#### [Work item]
The complete set of records should be given again verbatim.

'''

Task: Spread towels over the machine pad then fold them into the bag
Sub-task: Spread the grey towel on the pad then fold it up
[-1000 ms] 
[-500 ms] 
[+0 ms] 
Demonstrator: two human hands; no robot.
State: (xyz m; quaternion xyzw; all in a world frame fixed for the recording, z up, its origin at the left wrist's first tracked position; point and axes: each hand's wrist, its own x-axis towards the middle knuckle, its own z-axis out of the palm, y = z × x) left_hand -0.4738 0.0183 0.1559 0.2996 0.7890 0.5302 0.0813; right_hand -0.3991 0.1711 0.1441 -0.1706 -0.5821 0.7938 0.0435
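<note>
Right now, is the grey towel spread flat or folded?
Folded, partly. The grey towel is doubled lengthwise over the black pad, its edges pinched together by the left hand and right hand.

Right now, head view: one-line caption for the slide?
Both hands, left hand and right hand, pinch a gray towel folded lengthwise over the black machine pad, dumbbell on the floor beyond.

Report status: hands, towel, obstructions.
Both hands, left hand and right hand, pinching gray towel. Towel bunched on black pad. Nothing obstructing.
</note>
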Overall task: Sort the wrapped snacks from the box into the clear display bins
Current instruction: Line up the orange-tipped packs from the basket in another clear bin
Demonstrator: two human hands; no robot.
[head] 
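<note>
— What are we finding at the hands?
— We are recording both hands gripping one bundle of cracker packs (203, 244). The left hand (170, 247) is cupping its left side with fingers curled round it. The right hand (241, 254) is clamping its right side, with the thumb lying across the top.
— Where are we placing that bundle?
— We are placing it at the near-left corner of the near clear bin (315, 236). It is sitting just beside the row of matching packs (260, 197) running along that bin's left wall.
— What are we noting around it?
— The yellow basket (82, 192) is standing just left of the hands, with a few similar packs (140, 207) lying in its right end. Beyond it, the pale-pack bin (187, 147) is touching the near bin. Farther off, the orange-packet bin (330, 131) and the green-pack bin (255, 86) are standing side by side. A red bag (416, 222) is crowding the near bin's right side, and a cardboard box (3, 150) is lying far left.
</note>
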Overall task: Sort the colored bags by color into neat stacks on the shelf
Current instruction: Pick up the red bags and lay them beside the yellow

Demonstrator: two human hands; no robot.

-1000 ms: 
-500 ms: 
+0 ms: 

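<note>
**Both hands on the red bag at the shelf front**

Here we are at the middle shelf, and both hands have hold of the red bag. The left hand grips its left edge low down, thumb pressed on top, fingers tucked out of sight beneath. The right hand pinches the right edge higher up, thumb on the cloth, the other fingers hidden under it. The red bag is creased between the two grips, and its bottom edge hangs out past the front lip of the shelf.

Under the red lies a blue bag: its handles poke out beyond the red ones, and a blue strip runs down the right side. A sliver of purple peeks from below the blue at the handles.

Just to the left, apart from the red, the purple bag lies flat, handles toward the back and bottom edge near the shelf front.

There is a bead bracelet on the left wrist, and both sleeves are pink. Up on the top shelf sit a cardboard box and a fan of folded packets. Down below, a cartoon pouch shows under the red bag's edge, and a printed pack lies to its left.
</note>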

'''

#### [Solution to this exercise]
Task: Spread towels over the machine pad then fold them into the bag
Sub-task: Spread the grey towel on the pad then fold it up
[-1000 ms] 
[-500 ms] 
[+0 ms] 
Demonstrator: two human hands; no robot.
State: (xyz m; quaternion xyzw; all in a world frame fixed for the recording, z up, its origin at the left wrist's first tracked position; point and axes: each hand's wrist, its own x-axis towards the middle knuckle, its own z-axis out of the palm, y = z × x) left_hand -0.4738 0.0183 0.1559 0.2996 0.7890 0.5302 0.0813; right_hand -0.3991 0.1711 0.1441 -0.1706 -0.5821 0.7938 0.0435
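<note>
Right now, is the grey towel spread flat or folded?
Folded, partly. The grey towel is doubled lengthwise over the black pad, its edges pinched together by the left hand and right hand.

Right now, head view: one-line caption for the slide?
Both hands, left hand and right hand, pinch a gray towel folded lengthwise over the black machine pad, dumbbell on the floor beyond.

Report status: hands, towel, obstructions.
Both hands, left hand and right hand, pinching gray towel. Towel bunched on black pad. Nothing obstructing.
</note>
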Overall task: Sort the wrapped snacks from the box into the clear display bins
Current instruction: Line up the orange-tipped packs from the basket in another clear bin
Demonstrator: two human hands; no robot.
[head] 
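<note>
— What are we finding at the hands?
— We are recording both hands gripping one bundle of cracker packs (203, 244). The left hand (170, 247) is cupping its left side with fingers curled round it. The right hand (241, 254) is clamping its right side, with the thumb lying across the top.
— Where are we placing that bundle?
— We are placing it at the near-left corner of the near clear bin (315, 236). It is sitting just beside the row of matching packs (260, 197) running along that bin's left wall.
— What are we noting around it?
— The yellow basket (82, 192) is standing just left of the hands, with a few similar packs (140, 207) lying in its right end. Beyond it, the pale-pack bin (187, 147) is touching the near bin. Farther off, the orange-packet bin (330, 131) and the green-pack bin (255, 86) are standing side by side. A red bag (416, 222) is crowding the near bin's right side, and a cardboard box (3, 150) is lying far left.
</note>
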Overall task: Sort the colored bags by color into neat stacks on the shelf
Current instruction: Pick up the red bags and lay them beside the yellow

Demonstrator: two human hands; no robot.

-1000 ms: 
-500 ms: 
+0 ms: 

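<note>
**Both hands on the red bag at the shelf front**

Here we are at the middle shelf, and both hands have hold of the red bag. The left hand grips its left edge low down, thumb pressed on top, fingers tucked out of sight beneath. The right hand pinches the right edge higher up, thumb on the cloth, the other fingers hidden under it. The red bag is creased between the two grips, and its bottom edge hangs out past the front lip of the shelf.

Under the red lies a blue bag: its handles poke out beyond the red ones, and a blue strip runs down the right side. A sliver of purple peeks from below the blue at the handles.

Just to the left, apart from the red, the purple bag lies flat, handles toward the back and bottom edge near the shelf front.

There is a bead bracelet on the left wrist, and both sleeves are pink. Up on the top shelf sit a cardboard box and a fan of folded packets. Down below, a cartoon pouch shows under the red bag's edge, and a printed pack lies to its left.
</note>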

What appears above is the complete answer to the exercise.